- _WORK ITEM_: Please reproduce the data in full, exactly as it stands.

• • • • • • •

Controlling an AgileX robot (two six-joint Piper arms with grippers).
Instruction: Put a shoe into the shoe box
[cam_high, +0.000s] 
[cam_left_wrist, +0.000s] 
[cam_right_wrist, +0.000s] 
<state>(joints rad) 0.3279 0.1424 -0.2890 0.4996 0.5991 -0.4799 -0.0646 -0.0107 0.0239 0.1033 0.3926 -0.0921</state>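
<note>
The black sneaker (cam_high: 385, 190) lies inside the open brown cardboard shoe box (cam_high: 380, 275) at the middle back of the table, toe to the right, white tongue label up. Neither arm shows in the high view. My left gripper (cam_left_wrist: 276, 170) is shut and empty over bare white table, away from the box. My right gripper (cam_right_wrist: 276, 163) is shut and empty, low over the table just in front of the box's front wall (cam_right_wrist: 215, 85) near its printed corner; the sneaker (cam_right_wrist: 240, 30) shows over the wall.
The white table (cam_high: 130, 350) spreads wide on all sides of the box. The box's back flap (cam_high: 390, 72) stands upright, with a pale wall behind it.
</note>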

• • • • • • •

- _EXERCISE SOLUTION_:
Controlling an AgileX robot (two six-joint Piper arms with grippers).
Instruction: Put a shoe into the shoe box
[cam_high, +0.000s] 
[cam_left_wrist, +0.000s] 
[cam_right_wrist, +0.000s] 
<state>(joints rad) 0.3279 0.1424 -0.2890 0.4996 0.5991 -0.4799 -0.0646 -0.0107 0.0239 0.1033 0.3926 -0.0921</state>
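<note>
The black sneaker (cam_high: 385, 190) lies inside the open brown cardboard shoe box (cam_high: 380, 275) at the middle back of the table, toe to the right, white tongue label up. Neither arm shows in the high view. My left gripper (cam_left_wrist: 276, 170) is shut and empty over bare white table, away from the box. My right gripper (cam_right_wrist: 276, 163) is shut and empty, low over the table just in front of the box's front wall (cam_right_wrist: 215, 85) near its printed corner; the sneaker (cam_right_wrist: 240, 30) shows over the wall.
The white table (cam_high: 130, 350) spreads wide on all sides of the box. The box's back flap (cam_high: 390, 72) stands upright, with a pale wall behind it.
</note>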

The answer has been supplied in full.